Après avoir montré que la responsabilité doit s'exercer de manière totale et continue, il convient de dire qu'elle doit aussi se tourner vers l'avenir. Pour Jonas, « avant tout c'est l'avenir auquel la responsabilité pour une vie, qu'elle soit individuelle ou collective, a affaire »100(*).

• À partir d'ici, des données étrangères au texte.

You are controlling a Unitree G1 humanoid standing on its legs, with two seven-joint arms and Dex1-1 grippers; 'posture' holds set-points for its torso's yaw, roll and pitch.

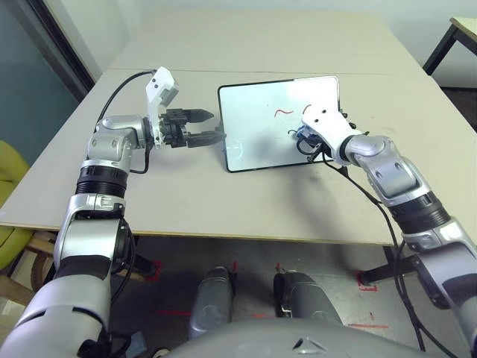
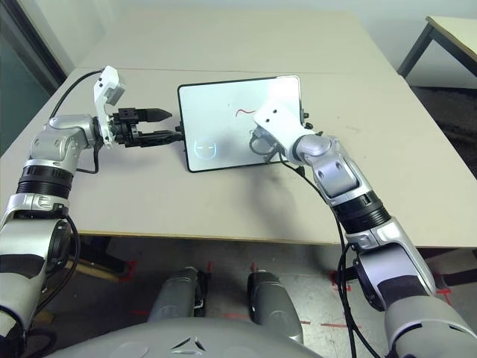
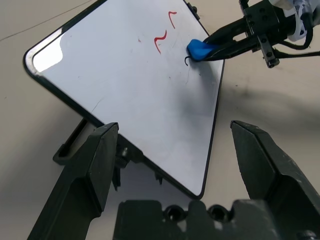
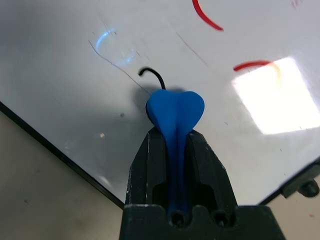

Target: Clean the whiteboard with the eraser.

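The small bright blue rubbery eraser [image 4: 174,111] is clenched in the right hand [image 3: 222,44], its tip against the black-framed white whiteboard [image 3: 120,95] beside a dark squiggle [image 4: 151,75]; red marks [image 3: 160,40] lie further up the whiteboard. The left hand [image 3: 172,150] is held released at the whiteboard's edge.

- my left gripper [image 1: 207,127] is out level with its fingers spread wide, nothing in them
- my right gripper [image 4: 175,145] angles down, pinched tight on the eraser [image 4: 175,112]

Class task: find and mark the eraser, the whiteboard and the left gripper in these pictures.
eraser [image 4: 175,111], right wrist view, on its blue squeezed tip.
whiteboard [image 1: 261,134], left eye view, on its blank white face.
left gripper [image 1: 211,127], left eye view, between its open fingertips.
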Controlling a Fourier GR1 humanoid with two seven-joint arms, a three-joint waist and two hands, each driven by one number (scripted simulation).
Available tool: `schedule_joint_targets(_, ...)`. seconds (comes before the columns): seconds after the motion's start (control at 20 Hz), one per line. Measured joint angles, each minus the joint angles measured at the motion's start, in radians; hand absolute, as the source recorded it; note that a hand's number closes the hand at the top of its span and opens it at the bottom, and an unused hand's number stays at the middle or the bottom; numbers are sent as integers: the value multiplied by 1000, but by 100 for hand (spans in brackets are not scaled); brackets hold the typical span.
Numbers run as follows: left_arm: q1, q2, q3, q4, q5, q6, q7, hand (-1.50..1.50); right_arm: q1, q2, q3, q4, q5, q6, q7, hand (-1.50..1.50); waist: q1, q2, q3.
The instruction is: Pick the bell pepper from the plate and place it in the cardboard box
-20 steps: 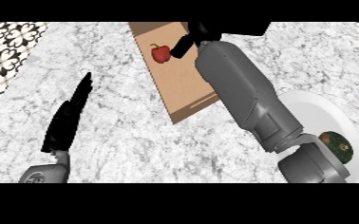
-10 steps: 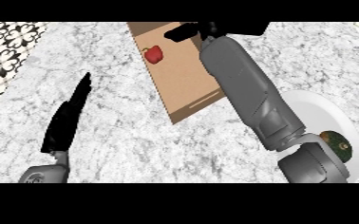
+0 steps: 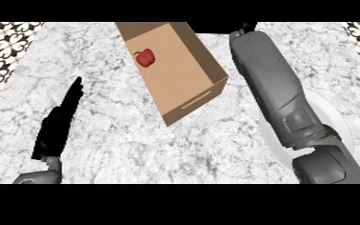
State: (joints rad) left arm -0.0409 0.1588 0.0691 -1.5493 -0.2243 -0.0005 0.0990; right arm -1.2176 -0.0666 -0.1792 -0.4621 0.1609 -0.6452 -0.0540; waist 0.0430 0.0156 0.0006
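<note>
The red bell pepper [image 3: 145, 57] lies on the floor of the open cardboard box [image 3: 204, 83], near its far left wall, with nothing touching it. My right forearm runs up the right side of the view, just right of the box. Only a black sliver of the right hand [image 3: 244, 27] shows at the top edge, beyond the box's far right corner. The white plate [image 3: 332, 115] sits at the right, largely hidden under that forearm. My left hand [image 3: 59, 121] rests open at the lower left, fingers straight, well apart from the box.
The counter top [image 3: 105, 162] is grey-white marble. A black-and-white patterned strip [image 3: 13, 43] borders it at the far left. The box stands slantwise in the middle, its near corner pointing toward me.
My right arm has swung to the right, off the box, and the hand has left the pepper, which now lies alone inside. The left hand has stayed put.
</note>
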Motion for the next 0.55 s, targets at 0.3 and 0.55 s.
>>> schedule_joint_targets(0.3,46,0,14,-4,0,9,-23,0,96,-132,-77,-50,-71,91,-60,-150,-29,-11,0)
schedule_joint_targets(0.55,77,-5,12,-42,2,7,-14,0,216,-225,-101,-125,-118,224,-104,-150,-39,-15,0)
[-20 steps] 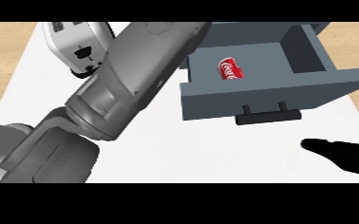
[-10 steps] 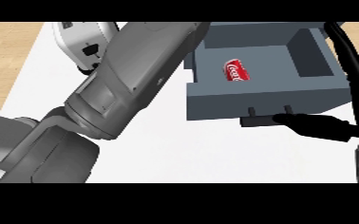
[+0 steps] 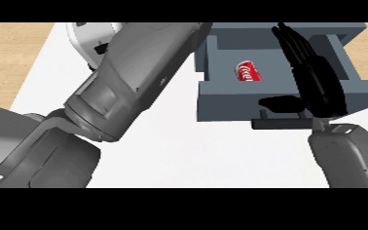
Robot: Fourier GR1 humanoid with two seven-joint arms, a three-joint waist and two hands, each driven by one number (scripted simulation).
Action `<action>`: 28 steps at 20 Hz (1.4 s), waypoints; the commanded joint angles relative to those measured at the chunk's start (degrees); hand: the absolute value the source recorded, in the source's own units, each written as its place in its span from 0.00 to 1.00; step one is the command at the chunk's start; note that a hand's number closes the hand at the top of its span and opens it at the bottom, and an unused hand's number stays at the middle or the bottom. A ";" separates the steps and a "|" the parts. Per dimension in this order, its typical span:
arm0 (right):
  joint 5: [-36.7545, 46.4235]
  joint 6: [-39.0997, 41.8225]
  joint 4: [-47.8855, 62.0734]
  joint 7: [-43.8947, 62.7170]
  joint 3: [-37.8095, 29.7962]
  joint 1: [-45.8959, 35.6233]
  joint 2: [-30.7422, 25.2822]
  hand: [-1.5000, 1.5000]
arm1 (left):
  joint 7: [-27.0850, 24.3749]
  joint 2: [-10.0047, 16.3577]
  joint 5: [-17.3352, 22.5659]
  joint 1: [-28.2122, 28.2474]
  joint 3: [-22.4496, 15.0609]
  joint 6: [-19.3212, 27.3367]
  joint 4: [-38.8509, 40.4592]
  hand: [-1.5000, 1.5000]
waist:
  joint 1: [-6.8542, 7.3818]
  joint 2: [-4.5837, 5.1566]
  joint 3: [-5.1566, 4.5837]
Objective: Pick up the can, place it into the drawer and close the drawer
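The left forearm slants across the white counter to the left of the drawer, its hand out of sight, so I cannot tell that hand's state; the grey drawer stands open, with a dark handle on its front wall; the right hand lies over the drawer's right side, fingers straight and close together, thumb stretched leftward above the front wall, gripping nothing; the red can lies on its side inside the drawer, apart from the hand.
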 commanded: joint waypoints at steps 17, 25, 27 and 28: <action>14.82 -28.01 49.36 -5.96 -5.57 -26.04 6.72 0.00 | 4.44 8.78 -3.14 8.54 -0.27 -4.97 -8.36 0.00 | 4.19 -0.52 -0.04; 16.07 -34.75 62.96 -7.59 -8.99 -36.23 5.79 0.00 | 7.84 10.72 -4.27 11.96 -1.41 -4.53 -15.11 0.00 | 5.54 -0.42 -0.03; 16.48 -35.97 64.96 -7.07 -9.37 -38.60 6.39 0.00 | 8.70 13.38 -3.84 13.13 -0.86 -6.53 -16.59 0.00 | 5.95 -0.30 -0.04; 15.63 -34.38 65.97 -8.13 -10.26 -40.04 4.66 0.00 | 8.85 13.82 -3.72 13.87 -0.95 -7.29 -17.62 0.00 | 6.53 -0.21 -0.04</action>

En fait les deux caractères de la responsabilité précédemment exposés promeuvent d'une part la totalité de l'existence d'une vie, et la continuité de l'existence de cette même vie d'autre part. Pour le caractère que nous exposons ici, ce qui est envisagé qui découle certes de deux susexposés c'est l'avenir de l'existence, lequel devient un objet susceptible de rendre complet un acte de responsabilité. C'est ainsi que Jonas déclare qu' « ici l'avenir de l'existence entière, par-delà l'influence directe du responsable et, par le fait, par-delà la possibilité d'un calcul concret, devient un objet complémentaire de tous les actes individuels de responsabilité qui à chaque fois se soucient de l'immédiat le plus proche »101(*). Il ajoute encore pour dire que « le caractère futurible propre de ce dont on a la responsabilité est le véritable aspect d'avenir de la responsabilité »102(*).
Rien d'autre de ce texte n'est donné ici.